Jago asintió de nuevo. Devolviendo el anillo, tomó los guantes, acercándoselos a la nariz para captar el aroma del suave cuero. Casi reverentemente, resiguió con la yema del dedo la cruz bordada con hilo de oro y el bucle de la Chi Rho con un gesto respetuoso.

—Solo he visto guantes como estos una vez en mi vida, pero cuando los has visto no los olvidas nunca. —Sonrió, como si estuviera reviviendo el recuerdo—. Estaban en las manos del papa Gregorio. Lo vi cuando era un muchacho, cuando pasó por el pueblo donde nací.

»Pero —continuó, devolviendo los guantes— me temo que esto no ayuda mucho. Siento no poder ser de más utilidad. —Posó la palma de su mano sobre el pergamino—. Estoy de acuerdo con el fraile. Hay algo en esta carta que el barón no desea que nadie, en el mundo entero, sepa.

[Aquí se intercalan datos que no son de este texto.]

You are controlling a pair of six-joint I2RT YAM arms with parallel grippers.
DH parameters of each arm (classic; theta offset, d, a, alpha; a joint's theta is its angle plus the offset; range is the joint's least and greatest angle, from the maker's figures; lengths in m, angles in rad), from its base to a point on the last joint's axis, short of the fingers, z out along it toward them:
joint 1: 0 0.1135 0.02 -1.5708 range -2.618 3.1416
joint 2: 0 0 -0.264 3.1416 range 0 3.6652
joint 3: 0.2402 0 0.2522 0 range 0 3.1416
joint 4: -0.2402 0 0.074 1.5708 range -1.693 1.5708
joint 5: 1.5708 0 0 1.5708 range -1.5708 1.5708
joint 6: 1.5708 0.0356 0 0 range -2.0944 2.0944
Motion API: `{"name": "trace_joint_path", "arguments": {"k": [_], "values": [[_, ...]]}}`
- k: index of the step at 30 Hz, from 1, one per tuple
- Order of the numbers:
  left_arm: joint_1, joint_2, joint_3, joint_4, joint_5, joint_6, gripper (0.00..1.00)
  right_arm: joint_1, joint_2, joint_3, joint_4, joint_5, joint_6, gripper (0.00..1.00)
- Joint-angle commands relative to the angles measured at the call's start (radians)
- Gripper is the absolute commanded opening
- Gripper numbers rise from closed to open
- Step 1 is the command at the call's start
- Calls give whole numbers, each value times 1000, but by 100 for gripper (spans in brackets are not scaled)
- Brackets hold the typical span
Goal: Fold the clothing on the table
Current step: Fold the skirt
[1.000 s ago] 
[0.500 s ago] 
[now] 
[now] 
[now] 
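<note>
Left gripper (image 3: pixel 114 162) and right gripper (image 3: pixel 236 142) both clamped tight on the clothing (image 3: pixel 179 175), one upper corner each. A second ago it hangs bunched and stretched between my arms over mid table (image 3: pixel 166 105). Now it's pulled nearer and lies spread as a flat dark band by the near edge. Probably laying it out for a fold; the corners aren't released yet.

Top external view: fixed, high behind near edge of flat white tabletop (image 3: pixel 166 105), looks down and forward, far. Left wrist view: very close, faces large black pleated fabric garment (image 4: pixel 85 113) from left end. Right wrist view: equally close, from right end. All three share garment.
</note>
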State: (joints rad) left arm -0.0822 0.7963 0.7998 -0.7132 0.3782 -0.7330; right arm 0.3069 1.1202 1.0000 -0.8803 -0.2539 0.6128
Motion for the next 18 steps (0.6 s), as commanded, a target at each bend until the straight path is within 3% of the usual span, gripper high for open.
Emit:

Bueno, podían habernos tirado al suelo empujándonos con una pluma de un gorrión. Nos miramos unos a otros, sintiendo que el misterio era ahora aún mayor que cuando habíamos empezado.

Lady Mérian fue la primera que consiguió hablar.

—Sea lo que sea, se devuelve. Tanto si descubrimos lo que significa como si no, debemos devolverlo todo —declaró— tal y como acordamos.